#### GIVEN RECORDS ####

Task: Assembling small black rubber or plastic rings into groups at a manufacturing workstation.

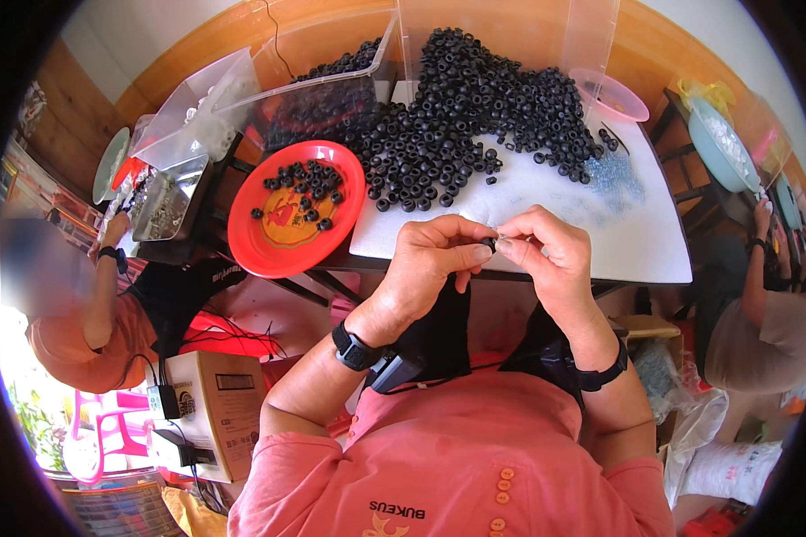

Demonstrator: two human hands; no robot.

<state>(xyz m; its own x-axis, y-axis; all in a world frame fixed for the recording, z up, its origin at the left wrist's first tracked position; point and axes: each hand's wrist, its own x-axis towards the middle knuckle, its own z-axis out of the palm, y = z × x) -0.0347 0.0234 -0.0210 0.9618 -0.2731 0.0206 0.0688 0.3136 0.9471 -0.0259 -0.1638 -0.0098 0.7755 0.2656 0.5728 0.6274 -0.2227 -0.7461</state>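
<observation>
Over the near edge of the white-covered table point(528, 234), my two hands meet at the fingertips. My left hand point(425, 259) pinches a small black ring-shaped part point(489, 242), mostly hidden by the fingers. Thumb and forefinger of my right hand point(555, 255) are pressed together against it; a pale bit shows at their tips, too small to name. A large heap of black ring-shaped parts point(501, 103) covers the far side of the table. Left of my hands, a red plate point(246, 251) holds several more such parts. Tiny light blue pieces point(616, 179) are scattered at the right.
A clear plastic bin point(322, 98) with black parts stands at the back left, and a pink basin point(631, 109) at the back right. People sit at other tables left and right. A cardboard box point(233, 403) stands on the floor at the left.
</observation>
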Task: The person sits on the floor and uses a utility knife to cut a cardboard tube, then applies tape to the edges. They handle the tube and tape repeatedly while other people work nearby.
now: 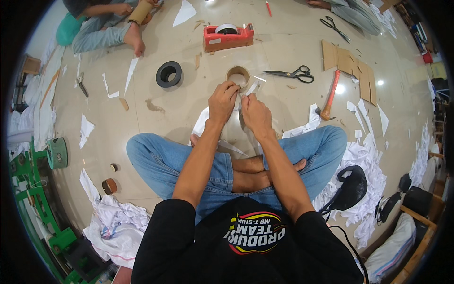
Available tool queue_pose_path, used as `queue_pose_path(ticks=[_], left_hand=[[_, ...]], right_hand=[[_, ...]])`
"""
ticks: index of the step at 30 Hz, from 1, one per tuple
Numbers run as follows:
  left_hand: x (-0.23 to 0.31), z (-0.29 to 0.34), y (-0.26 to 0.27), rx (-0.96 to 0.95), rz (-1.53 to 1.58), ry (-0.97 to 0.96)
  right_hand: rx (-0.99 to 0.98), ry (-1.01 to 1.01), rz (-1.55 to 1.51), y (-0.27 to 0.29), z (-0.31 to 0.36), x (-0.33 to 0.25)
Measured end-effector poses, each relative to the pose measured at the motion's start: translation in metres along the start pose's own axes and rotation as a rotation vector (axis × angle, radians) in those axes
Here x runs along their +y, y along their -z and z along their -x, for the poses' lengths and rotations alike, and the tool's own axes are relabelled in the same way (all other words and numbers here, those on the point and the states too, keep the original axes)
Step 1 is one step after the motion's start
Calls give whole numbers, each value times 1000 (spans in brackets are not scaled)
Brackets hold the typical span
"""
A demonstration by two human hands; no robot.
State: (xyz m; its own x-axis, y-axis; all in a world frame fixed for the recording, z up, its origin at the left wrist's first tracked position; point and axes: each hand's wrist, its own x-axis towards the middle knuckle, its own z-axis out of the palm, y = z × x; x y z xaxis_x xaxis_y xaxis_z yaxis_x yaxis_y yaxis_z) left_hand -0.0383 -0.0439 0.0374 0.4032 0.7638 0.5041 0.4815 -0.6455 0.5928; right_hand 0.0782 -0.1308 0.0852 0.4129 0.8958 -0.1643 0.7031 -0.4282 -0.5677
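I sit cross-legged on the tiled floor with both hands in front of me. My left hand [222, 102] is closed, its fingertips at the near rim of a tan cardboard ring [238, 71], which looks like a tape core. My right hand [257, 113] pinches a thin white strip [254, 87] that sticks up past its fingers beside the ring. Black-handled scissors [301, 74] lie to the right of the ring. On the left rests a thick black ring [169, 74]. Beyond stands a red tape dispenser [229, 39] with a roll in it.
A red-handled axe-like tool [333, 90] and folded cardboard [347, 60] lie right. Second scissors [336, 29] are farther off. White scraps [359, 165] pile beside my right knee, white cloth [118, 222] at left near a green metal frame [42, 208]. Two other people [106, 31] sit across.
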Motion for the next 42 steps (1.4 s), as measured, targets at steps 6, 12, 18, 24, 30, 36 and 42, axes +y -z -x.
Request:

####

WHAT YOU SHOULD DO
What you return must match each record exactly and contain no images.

REPLY
Task: Assembling small black rubber or plastic rings into groups at a manufacturing workstation.


Demonstrator: two human hands; no robot.

<state>(xyz m; its own x-axis, y-axis; all in a world frame fixed for the recording, z up, its origin at the left wrist's first tracked position; point and axes: each hand's wrist, its own x-axis towards the middle knuckle, its own z-axis out of the palm, y = z × x) -0.0347 0.0234 -0.0210 0.9618 -0.2731 0.0206 0.0688 0.3136 0.9471 -0.0259 -0.1638 -0.0098 0.7755 0.2656 0.5728 0.6274 -0.2227 -0.7461</state>
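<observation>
Over the near edge of the white-covered table point(528, 234), my two hands meet at the fingertips. My left hand point(425, 259) pinches a small black ring-shaped part point(489, 242), mostly hidden by the fingers. Thumb and forefinger of my right hand point(555, 255) are pressed together against it; a pale bit shows at their tips, too small to name. A large heap of black ring-shaped parts point(501, 103) covers the far side of the table. Left of my hands, a red plate point(246, 251) holds several more such parts. Tiny light blue pieces point(616, 179) are scattered at the right.
A clear plastic bin point(322, 98) with black parts stands at the back left, and a pink basin point(631, 109) at the back right. People sit at other tables left and right. A cardboard box point(233, 403) stands on the floor at the left.
</observation>
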Task: The person sits on the floor and uses a utility knife to cut a cardboard tube, then applies tape to the edges. They handle the tube and tape repeatedly while other people work nearby.
now: 
Available tool queue_pose_path, used as `queue_pose_path(ticks=[_], left_hand=[[_, ...]], right_hand=[[_, ...]])`
"""
ticks: index of the step at 30 Hz, from 1, one per tuple
Numbers run as follows:
  left_hand: x (-0.23 to 0.31), z (-0.29 to 0.34), y (-0.26 to 0.27), rx (-0.96 to 0.95), rz (-1.53 to 1.58), ry (-0.97 to 0.96)
  right_hand: rx (-0.99 to 0.98), ry (-1.01 to 1.01), rz (-1.55 to 1.51), y (-0.27 to 0.29), z (-0.31 to 0.36), x (-0.33 to 0.25)
Measured end-effector poses, each relative to the pose measured at the motion's start: translation in metres along the start pose's own axes and rotation as a rotation vector (axis × angle, radians) in those axes
Here x runs along their +y, y along their -z and z along their -x, for the poses' lengths and rotations alike, and the tool's own axes are relabelled in the same way (all other words and numbers here, those on the point and the states too, keep the original axes)
Step 1 is one step after the motion's start
Calls give whole numbers, each value times 1000 (spans in brackets are not scaled)
Brackets hold the typical span
"""
A demonstration by two human hands; no robot.
State: (xyz m; its own x-axis, y-axis; all in a world frame fixed for the recording, z up, its origin at the left wrist's first tracked position; point and axes: each hand's wrist, its own x-axis towards the middle knuckle, its own z-axis out of the palm, y = z × x; x y z xaxis_x xaxis_y xaxis_z yaxis_x yaxis_y yaxis_z) left_hand -0.0383 -0.0439 0.0374 0.4032 0.7638 0.5041 0.4815 -0.6455 0.5928; right_hand 0.0782 -0.1308 0.0852 0.4129 0.8958 -0.1643 0.7031 -0.4282 -0.5677
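I sit cross-legged on the tiled floor with both hands in front of me. My left hand [222, 102] is closed, its fingertips at the near rim of a tan cardboard ring [238, 71], which looks like a tape core. My right hand [257, 113] pinches a thin white strip [254, 87] that sticks up past its fingers beside the ring. Black-handled scissors [301, 74] lie to the right of the ring. On the left rests a thick black ring [169, 74]. Beyond stands a red tape dispenser [229, 39] with a roll in it.
A red-handled axe-like tool [333, 90] and folded cardboard [347, 60] lie right. Second scissors [336, 29] are farther off. White scraps [359, 165] pile beside my right knee, white cloth [118, 222] at left near a green metal frame [42, 208]. Two other people [106, 31] sit across.
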Motion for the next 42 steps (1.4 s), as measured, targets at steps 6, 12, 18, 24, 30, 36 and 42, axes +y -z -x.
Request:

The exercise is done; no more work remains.